**Brief:**
Beginning with the opening line, set down each line of the material below exactly, stopping once the line with "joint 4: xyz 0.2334" is done.

**Data excerpt:**
==================================================
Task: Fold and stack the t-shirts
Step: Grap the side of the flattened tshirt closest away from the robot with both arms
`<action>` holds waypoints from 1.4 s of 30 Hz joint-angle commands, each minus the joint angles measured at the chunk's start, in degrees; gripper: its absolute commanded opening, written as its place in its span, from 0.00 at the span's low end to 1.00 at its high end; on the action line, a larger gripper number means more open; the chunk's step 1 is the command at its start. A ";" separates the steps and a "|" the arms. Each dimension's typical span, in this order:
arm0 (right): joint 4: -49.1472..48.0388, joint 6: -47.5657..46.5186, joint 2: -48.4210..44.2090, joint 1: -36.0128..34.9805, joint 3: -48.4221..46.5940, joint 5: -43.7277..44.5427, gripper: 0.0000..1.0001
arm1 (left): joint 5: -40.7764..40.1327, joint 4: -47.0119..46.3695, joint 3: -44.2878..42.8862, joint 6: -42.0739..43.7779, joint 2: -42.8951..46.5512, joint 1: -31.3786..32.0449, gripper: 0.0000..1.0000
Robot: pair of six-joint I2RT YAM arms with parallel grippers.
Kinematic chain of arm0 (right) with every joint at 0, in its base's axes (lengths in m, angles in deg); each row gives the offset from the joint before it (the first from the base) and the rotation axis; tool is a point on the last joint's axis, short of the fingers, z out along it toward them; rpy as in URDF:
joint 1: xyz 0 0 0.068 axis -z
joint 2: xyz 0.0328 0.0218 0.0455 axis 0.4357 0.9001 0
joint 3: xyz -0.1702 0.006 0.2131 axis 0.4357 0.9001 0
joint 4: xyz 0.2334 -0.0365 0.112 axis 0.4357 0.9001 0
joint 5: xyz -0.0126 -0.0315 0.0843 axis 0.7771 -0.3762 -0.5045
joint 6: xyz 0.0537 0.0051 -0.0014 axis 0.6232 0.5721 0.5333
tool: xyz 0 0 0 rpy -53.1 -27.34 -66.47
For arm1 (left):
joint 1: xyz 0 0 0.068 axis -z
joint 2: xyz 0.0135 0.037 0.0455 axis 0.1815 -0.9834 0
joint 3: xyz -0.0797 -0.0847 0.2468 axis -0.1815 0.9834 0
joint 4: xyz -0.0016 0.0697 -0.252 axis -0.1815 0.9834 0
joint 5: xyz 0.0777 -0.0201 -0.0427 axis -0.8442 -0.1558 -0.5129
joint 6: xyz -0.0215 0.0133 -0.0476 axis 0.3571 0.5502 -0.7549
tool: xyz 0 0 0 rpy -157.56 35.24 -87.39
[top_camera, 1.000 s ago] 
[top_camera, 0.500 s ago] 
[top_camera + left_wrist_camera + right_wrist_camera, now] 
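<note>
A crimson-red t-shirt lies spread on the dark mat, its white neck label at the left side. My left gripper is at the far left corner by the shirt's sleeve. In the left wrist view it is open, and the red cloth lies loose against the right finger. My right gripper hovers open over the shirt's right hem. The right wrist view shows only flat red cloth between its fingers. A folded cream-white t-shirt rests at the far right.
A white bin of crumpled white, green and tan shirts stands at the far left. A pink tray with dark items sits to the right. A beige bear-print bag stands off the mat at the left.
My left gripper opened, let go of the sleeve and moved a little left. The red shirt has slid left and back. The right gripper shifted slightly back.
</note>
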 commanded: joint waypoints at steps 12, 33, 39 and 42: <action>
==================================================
**Exercise response:**
Task: Fold and stack the t-shirts
Step: Grap the side of the flattened tshirt closest away from the robot with both arms
`<action>` holds waypoints from 1.4 s of 30 Hz joint-angle commands, each minus the joint angles measured at the chunk's start, in degrees; gripper: its absolute commanded opening, written as its place in its span, from 0.00 at the span's low end to 1.00 at its high end; on the action line, a larger gripper number means more open; the chunk's step 1 is the command at its start. A ";" separates the steps and a "|" the arms. Each dimension's typical span, in this order:
arm0 (right): joint 4: -49.1472..48.0388, joint 6: -47.5657..46.5186, joint 2: -48.4210..44.2090, joint 1: -36.0128..34.9805, joint 3: -48.4221..46.5940, joint 5: -43.7277..44.5427, gripper: 0.0000..1.0001
arm1 (left): joint 5: -40.7764..40.1327, joint 4: -47.0119..46.3695, joint 3: -44.2878..42.8862, joint 6: -42.0739..43.7779, joint 2: -42.8951..46.5512, joint 1: -31.3786..32.0449, gripper: 0.0000..1.0000
Robot: pair of six-joint I2RT YAM arms with parallel grippers.
Kinematic chain of arm0 (right) with every joint at 0, in its base's axes (lengths in m, angles in deg); each row gives the offset from the joint before it (the first from the base) and the rotation axis; tool is a point on the last joint's axis, short of the fingers, z out along it toward them; rpy as in URDF:
joint 1: xyz 0 0 0.068 axis -z
joint 2: xyz 0.0328 0.0218 0.0455 axis 0.4357 0.9001 0
joint 3: xyz -0.1702 0.006 0.2131 axis 0.4357 0.9001 0
joint 4: xyz 0.2334 -0.0365 0.112 axis 0.4357 0.9001 0

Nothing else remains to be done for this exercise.